Papa terbangun
ketika aku tiba. Matanya membuka sayu perlahan, lalu terang yang
dikuat-kuatkan. "Hei, kapan tiba?", tanyanya dengan girang yang sama
dengan kemarin dulu. Aku menjawab dengan hampir tersedak, pemandangan di depan
ku sekarang sungguh membuat aku tersedak dengan beribu perasaan yang ingin membuncah merobek dada.
"Barusan
saja, pa", jawabku yang juga kuberi nada yang girang, sebisa mungkin
kusamakan dengan girang yang kemarin dulu.

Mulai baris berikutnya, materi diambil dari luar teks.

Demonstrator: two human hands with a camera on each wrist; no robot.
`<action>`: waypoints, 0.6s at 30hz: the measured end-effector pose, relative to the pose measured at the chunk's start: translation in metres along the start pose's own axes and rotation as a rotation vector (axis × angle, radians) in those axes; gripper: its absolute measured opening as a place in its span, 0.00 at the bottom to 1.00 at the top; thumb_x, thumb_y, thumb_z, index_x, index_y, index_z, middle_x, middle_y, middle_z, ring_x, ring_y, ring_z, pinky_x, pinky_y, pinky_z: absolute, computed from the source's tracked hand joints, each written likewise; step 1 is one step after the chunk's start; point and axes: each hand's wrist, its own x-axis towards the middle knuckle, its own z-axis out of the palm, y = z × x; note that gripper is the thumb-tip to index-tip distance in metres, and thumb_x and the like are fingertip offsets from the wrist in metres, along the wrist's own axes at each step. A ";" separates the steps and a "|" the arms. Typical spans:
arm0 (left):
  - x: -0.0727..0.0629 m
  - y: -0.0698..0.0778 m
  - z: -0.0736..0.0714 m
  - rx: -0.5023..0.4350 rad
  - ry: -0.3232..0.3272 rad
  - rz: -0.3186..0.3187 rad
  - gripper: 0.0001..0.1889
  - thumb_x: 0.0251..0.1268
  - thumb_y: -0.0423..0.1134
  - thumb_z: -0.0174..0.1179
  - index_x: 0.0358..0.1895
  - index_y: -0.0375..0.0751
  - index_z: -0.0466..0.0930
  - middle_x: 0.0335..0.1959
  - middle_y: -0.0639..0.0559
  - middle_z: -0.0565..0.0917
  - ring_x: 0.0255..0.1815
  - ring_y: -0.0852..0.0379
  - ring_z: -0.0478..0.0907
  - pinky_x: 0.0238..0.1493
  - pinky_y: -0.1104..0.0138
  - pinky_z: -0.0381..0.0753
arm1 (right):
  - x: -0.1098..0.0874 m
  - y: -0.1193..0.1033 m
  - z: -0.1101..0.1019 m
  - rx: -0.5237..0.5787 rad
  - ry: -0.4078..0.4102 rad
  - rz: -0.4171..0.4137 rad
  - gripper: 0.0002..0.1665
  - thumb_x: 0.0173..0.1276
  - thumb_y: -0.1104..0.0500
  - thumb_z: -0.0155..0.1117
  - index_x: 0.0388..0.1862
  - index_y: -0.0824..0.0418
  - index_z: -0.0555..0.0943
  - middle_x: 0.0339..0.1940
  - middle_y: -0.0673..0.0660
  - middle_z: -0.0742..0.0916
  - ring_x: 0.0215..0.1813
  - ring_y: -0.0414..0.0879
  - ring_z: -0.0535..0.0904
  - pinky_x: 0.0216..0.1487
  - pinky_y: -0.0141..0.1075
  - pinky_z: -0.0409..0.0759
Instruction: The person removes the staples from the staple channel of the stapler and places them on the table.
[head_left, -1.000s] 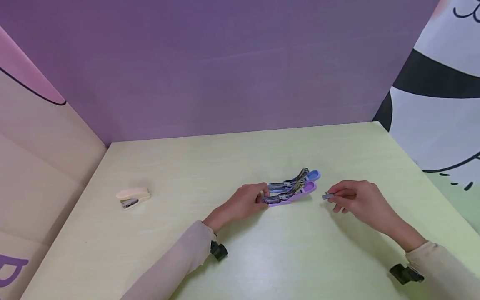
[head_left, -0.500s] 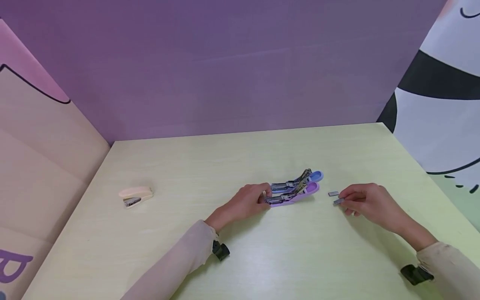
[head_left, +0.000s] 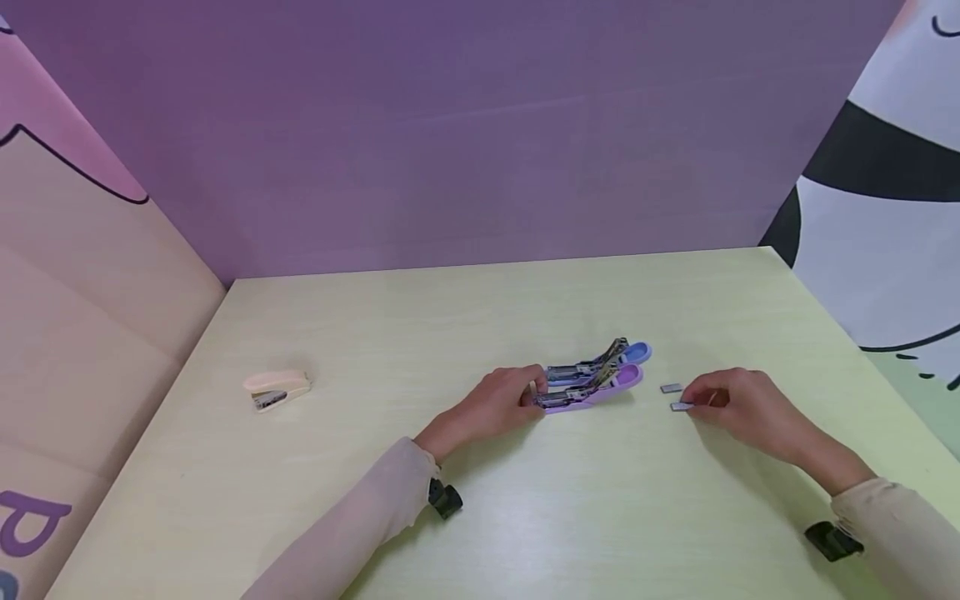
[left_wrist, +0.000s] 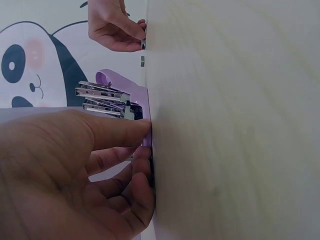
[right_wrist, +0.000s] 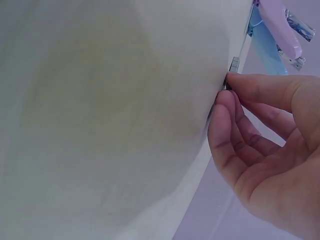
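Note:
Two opened staplers lie side by side on the table, a purple stapler (head_left: 628,377) in front and a blue stapler (head_left: 639,352) behind it. My left hand (head_left: 498,400) grips their left ends; in the left wrist view its thumb presses the purple base and its curled fingers lie on the far side. To the right, my right hand (head_left: 738,408) pinches a small grey strip of staples (head_left: 679,407) between thumb and fingertip, right at the tabletop. A second strip of staples (head_left: 671,388) lies just behind it. In the right wrist view the fingertips mostly hide the pinched strip.
A closed cream-pink stapler (head_left: 277,390) rests at the left on the pale wooden table (head_left: 420,325). A purple wall panel (head_left: 480,150) rises along the back edge, with printed panels at both sides.
The right hand has moved slightly right, leaving one strip of staples on the table and lowering the other beside it. The left hand stays at the staplers.

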 end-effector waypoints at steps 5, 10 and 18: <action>0.001 0.000 0.001 0.005 -0.006 -0.002 0.10 0.67 0.34 0.64 0.47 0.43 0.75 0.26 0.56 0.76 0.26 0.63 0.68 0.33 0.72 0.66 | -0.002 0.001 0.000 -0.028 0.010 -0.017 0.10 0.55 0.69 0.75 0.35 0.58 0.87 0.30 0.46 0.86 0.29 0.33 0.74 0.30 0.30 0.74; 0.001 0.000 0.002 0.010 -0.007 0.006 0.10 0.67 0.34 0.64 0.47 0.43 0.74 0.25 0.57 0.74 0.26 0.64 0.67 0.34 0.72 0.65 | -0.003 0.000 0.002 -0.035 -0.001 -0.011 0.10 0.56 0.70 0.74 0.35 0.58 0.87 0.30 0.46 0.86 0.29 0.34 0.74 0.30 0.30 0.75; -0.002 -0.002 -0.002 -0.025 -0.015 0.022 0.10 0.67 0.31 0.63 0.48 0.41 0.75 0.26 0.56 0.75 0.27 0.63 0.68 0.34 0.72 0.67 | -0.002 -0.003 0.000 -0.051 -0.027 -0.010 0.09 0.58 0.69 0.74 0.36 0.58 0.86 0.31 0.46 0.86 0.29 0.35 0.77 0.30 0.31 0.77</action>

Ia berusaha bergerak, sedikit
menggeser tubuhnya keatas kukira. Tapi sulit, hanya berhasil
menggoyang-goyangkan selang-selang infus dan lainnya. Tv ruangan berbunyi pelan,
bercakap dengan deru tabung oksigen. Diantara itu terdengar keluhan sakit yang samar. Aku
tahu, sengaja ia samarkan.
"Gimana
ujianmu? Lancar?"
"Lancar pa,
Alhamdulillah"
Ia
mengangguk-angguk. Aku ingin palingkan muka! Ya Raja Semesta: nyali hamba belumlah cukup. Ia yang selalu tertawa dalam gagahnya, ia yang selalu ramah dalam
wibawanya, ia yang selalu sehat, meski tongkat tak lagi bisa lepas dari tiap
langkah. Tapi sekarang lain, ia begitu lemah. Ia begitu tak berdaya, meski
senyum terus mengembang diantara raut-raut sakit yang berkerut. Dan janggutnya
tak lagi sepekat kemarin dulu.
"Mana mama mu?
Kau bareng dia kan?"
"Ada pa, masih
di luar"
"Coba tolong
kau panggil dulu"
Aku keluar ruangan
tanpa jawab, bahkan tidak sebuah angguk pun. Seperti lari, ya aku ingin kabur.
Aku ingin melepaskan diri dari semua pilu yang dimanifestasikan keadaan ini.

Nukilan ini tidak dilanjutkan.